平成26年度においては,26年4月16日に成立した次代の社会を担う子どもの健全な育成を図るための次世代育成支援対策推進法等の一部を改正する法律(平成26年法律第28号)により,同年10月に「母子及び寡婦福祉法」の法律名が「母子及び父子並びに寡婦福祉法」に改称されるとともに,新たに父子家庭を対象とした福祉資金貸付制度が創設されたほか,高等職業訓練促進給付金・自立支援教育訓練給付金を法律に位置づけ,公課禁止,差押え禁止とされた。併せて,同年12月より,児童扶養手当と公的年金との併給制限が見直され,公的年金の額が児童扶養手当の額を下回る場合は,その差額分の手当を支給できることとされた。

2 生活上の困難の次世代への連鎖を断ち切るための取組

文部科学省では,家庭の経済状況等によって子供の進学機会や学力・意欲の差が生じないように,例えば以下のような取組により教育費の負担軽減を進めている。

ア 幼稚園の入園料や保育料に係る経済的負担を軽減する「幼稚園就園奨励事業」を実施している地方公共団体に対して,その所要経費の一部を補助している(第6章第2節1(5)参照)。

イ 経済的理由により小・中学校への就学が困難と認められる学齢児童生徒の保護者への就学援助を実施する市町村に対して,生活保護法(昭和25年法律第144号)に規定する要保護者の就学援助にかかる経費を補助している。なお,要保護者に準ずる程度に困窮している準要保護者の就学援助にかかる所要の経費については,地方財政措置が講じられている。

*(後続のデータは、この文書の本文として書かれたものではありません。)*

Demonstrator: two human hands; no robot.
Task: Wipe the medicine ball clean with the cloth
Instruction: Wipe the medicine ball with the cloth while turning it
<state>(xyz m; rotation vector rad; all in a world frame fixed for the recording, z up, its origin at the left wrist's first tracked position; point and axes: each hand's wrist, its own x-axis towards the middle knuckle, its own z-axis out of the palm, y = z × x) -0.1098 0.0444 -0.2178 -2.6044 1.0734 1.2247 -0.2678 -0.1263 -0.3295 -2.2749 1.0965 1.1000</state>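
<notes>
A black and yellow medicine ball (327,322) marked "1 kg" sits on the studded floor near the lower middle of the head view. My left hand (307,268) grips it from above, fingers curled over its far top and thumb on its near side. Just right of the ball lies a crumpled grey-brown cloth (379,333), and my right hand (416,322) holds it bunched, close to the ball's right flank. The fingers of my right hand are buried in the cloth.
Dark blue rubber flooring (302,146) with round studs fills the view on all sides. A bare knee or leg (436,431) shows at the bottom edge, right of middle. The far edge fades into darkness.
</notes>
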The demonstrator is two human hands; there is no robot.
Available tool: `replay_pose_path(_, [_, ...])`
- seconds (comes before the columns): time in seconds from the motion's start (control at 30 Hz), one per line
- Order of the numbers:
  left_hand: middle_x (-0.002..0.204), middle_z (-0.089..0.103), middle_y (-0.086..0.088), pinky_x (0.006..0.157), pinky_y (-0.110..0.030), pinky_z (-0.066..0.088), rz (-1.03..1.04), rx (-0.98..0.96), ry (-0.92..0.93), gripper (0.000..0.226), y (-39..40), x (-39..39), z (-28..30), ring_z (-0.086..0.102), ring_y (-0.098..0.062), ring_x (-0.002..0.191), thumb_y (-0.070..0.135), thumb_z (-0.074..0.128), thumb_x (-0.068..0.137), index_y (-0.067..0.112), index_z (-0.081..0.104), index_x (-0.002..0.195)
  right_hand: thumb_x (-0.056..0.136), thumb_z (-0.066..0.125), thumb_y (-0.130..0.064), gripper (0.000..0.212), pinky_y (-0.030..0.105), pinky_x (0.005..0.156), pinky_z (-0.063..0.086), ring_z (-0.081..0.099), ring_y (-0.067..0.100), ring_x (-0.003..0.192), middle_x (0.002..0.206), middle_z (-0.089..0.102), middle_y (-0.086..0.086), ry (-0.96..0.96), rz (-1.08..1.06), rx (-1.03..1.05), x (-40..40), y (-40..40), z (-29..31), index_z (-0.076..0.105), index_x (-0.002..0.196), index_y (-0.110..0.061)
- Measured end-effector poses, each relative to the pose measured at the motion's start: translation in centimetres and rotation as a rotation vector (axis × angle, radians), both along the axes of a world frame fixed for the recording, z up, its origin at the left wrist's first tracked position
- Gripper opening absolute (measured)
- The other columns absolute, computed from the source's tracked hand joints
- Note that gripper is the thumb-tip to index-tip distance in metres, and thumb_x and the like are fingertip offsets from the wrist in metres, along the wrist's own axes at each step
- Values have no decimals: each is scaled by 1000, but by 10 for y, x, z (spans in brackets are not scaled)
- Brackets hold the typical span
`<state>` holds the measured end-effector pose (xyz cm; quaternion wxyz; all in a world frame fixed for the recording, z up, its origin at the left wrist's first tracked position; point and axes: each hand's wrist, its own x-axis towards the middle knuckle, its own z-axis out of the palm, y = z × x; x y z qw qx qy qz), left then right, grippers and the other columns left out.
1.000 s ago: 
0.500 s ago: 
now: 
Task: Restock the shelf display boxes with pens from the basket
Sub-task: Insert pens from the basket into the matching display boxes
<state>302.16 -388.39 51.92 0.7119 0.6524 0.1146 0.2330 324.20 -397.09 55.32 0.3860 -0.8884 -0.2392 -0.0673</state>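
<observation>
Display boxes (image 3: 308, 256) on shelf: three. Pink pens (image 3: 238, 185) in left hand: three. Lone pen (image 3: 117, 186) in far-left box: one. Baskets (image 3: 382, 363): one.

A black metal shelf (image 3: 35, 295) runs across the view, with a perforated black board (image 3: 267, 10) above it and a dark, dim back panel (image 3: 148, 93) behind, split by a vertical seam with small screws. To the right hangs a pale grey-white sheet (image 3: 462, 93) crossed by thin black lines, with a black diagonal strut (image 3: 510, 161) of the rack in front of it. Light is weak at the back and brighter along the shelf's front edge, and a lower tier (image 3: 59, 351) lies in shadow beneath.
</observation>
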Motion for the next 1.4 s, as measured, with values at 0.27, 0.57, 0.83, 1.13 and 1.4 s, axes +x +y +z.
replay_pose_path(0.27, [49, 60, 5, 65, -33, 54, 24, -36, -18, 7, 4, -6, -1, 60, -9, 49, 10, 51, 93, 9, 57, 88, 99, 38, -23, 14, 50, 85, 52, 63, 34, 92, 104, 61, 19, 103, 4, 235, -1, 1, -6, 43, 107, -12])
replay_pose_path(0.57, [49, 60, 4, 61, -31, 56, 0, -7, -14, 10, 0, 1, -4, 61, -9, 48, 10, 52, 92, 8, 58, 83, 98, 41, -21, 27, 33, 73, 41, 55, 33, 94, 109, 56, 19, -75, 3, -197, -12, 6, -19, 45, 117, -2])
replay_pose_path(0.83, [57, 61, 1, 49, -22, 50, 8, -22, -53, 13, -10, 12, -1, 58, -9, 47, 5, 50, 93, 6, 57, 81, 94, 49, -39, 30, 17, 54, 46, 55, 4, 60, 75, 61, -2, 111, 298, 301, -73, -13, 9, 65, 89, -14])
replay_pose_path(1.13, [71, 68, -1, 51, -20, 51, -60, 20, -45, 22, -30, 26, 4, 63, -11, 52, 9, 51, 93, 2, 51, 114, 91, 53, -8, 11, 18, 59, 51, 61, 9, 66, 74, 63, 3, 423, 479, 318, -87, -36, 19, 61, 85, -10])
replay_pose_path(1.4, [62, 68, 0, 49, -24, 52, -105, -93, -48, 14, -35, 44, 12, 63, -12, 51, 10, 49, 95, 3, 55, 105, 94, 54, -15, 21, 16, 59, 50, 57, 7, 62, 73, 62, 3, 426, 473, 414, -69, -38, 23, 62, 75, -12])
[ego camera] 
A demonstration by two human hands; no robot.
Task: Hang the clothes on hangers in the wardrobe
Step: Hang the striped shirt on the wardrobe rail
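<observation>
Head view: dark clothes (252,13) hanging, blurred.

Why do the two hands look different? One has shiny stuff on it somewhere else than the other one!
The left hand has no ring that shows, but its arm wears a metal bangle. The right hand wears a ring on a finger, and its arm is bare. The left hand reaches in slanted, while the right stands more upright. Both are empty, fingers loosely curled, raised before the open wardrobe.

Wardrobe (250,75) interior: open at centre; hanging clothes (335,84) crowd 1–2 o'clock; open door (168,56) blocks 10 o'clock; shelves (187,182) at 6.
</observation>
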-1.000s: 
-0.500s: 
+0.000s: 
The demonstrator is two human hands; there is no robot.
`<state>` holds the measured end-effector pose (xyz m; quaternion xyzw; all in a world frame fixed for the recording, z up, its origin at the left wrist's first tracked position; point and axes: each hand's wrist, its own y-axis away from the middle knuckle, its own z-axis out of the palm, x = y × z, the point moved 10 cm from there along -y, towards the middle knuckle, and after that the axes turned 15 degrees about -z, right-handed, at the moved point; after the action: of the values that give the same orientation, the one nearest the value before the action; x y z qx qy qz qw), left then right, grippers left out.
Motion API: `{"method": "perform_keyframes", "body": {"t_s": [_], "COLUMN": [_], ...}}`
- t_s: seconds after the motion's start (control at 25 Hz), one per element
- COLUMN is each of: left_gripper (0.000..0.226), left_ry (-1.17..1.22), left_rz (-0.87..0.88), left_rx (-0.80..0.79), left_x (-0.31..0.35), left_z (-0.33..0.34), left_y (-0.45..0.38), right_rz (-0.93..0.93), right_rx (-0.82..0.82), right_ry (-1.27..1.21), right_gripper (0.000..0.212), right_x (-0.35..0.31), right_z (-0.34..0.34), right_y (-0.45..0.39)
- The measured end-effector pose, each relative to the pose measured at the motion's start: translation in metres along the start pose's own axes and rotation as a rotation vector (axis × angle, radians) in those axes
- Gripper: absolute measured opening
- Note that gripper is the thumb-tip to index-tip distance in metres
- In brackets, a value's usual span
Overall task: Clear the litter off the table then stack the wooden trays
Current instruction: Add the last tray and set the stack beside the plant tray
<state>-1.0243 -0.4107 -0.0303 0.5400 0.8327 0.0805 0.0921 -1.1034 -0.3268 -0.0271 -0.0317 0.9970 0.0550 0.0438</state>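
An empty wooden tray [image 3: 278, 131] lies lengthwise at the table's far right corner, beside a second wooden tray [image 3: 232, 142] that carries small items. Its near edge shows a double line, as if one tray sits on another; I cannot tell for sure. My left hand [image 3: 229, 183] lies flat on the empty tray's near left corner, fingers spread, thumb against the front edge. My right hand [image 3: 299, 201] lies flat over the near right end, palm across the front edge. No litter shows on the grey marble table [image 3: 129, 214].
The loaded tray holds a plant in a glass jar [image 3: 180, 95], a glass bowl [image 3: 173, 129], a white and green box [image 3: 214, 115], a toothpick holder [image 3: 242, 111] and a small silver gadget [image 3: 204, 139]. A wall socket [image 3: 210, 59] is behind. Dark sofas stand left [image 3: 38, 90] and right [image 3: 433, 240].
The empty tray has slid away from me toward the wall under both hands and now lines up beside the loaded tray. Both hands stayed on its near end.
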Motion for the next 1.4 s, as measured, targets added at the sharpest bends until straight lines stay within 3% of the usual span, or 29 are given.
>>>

ウ 高等学校段階の経済的支援については,授業料負担軽減のための高等学校等就学支援金制度や授業料以外の教育費に充てる高校生等奨学給付金等を実施している。高等学校等就学支援金制度では,年収約910万円13未満の世帯の生徒に,年額約12万円を支給している。私立高校であれば所得に応じて年額最大約30万円まで加算支給している。また,高校生等奨学給付金は,低所得世帯(生活保護受給世帯・住民税非課税世帯)に対する支援として支給される。なお,いずれも返済不要の支援である。

エ 高等教育段階における取組として,意欲と能力のある学生等が経済的理由により進学等を断念することがないよう,独立行政法人日本学生支援機構が実施する大学等奨学金事業の充実や,各大学が実施する授業料減免等への支援を行うとともに,学生等に対し,自らが次の社会の担い手であることの気づきを促す各大学等の取組を奨励している。また,大学院生に対しては,ティーチング・アシスタント(TA)やリサーチ・アシスタント(RA)としての雇用等を通じた支援を行っている。

13年収は両親のうちどちらか一方が働き,高校生1人,中学生1人の4人世帯の目安。